SUPPLIED RECORDS ::
....
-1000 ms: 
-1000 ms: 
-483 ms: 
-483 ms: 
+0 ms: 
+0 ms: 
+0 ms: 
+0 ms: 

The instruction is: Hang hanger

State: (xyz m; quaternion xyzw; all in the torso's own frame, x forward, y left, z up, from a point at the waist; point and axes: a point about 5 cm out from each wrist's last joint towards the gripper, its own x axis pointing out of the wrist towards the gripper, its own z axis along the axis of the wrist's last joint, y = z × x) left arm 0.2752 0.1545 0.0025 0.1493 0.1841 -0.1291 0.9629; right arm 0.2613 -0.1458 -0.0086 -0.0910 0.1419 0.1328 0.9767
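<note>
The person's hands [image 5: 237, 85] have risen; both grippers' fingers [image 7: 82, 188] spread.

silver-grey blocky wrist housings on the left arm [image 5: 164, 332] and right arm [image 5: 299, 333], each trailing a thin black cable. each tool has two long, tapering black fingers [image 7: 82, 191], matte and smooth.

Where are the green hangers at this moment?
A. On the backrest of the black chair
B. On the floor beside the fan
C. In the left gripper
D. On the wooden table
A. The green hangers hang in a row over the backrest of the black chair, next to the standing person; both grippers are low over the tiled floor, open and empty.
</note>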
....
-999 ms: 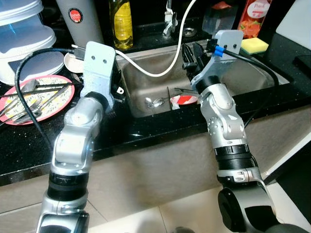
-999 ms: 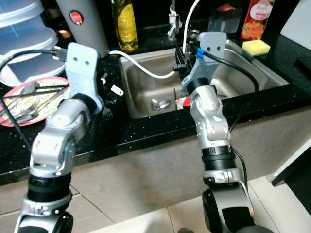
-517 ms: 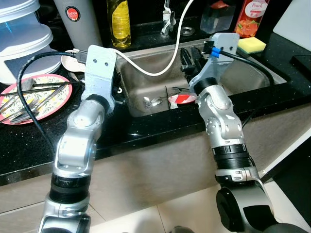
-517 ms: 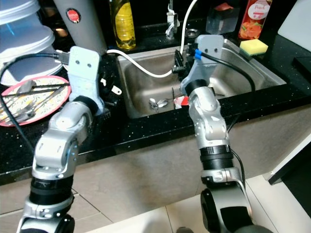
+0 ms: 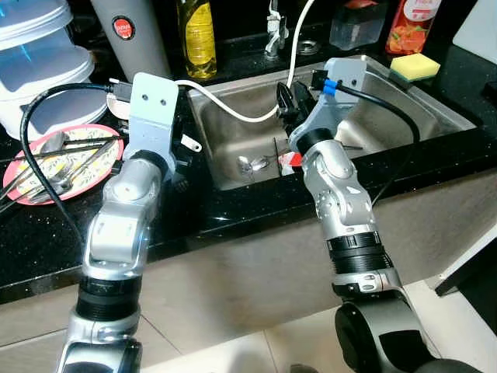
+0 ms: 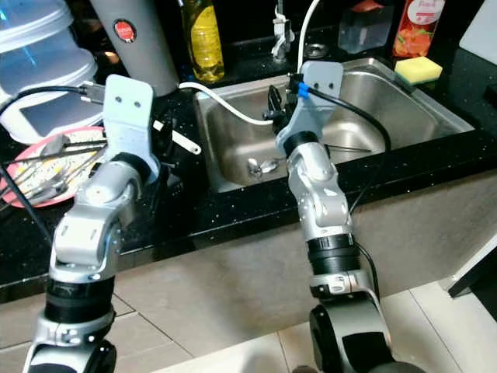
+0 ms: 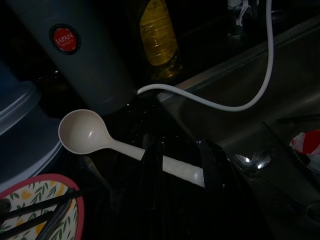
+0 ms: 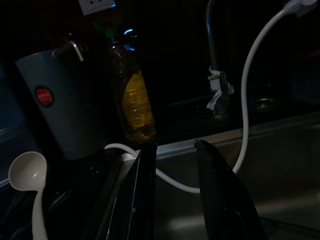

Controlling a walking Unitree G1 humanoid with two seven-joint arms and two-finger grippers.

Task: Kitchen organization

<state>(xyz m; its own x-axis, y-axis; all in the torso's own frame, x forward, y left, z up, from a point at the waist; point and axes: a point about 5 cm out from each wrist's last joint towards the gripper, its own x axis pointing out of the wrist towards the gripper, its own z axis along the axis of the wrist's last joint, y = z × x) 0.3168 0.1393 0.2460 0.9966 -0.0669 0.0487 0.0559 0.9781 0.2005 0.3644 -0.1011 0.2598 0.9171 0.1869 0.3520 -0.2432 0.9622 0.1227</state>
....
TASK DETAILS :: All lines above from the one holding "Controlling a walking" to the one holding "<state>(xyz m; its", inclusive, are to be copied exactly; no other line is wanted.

REPLY ::
Controlling a walking Unitree G1 humanoid with two seven-joint arms and two-finger grippers.

Task: Kitchen organization

<state>(xyz m; its own x-axis, y-axis; all in the torso's own frame, x forward, y left, z up, from a point at the waist; point and axes: a point about 5 cm out from each wrist's last joint towards the gripper, its own x axis pointing out of the wrist towards the gripper, its own z axis along the axis of the wrist's last joint, y = z × x) 0.3168 0.1393 0.2460 0.9966 -0.0669 0.0487 0.0559 0.9781 0.2005 0.3644 -0.1011 0.2598 0.9171 0.1869 0.3520 -0.2432 0.9622 0.1227</state>

Now the exercise is finished.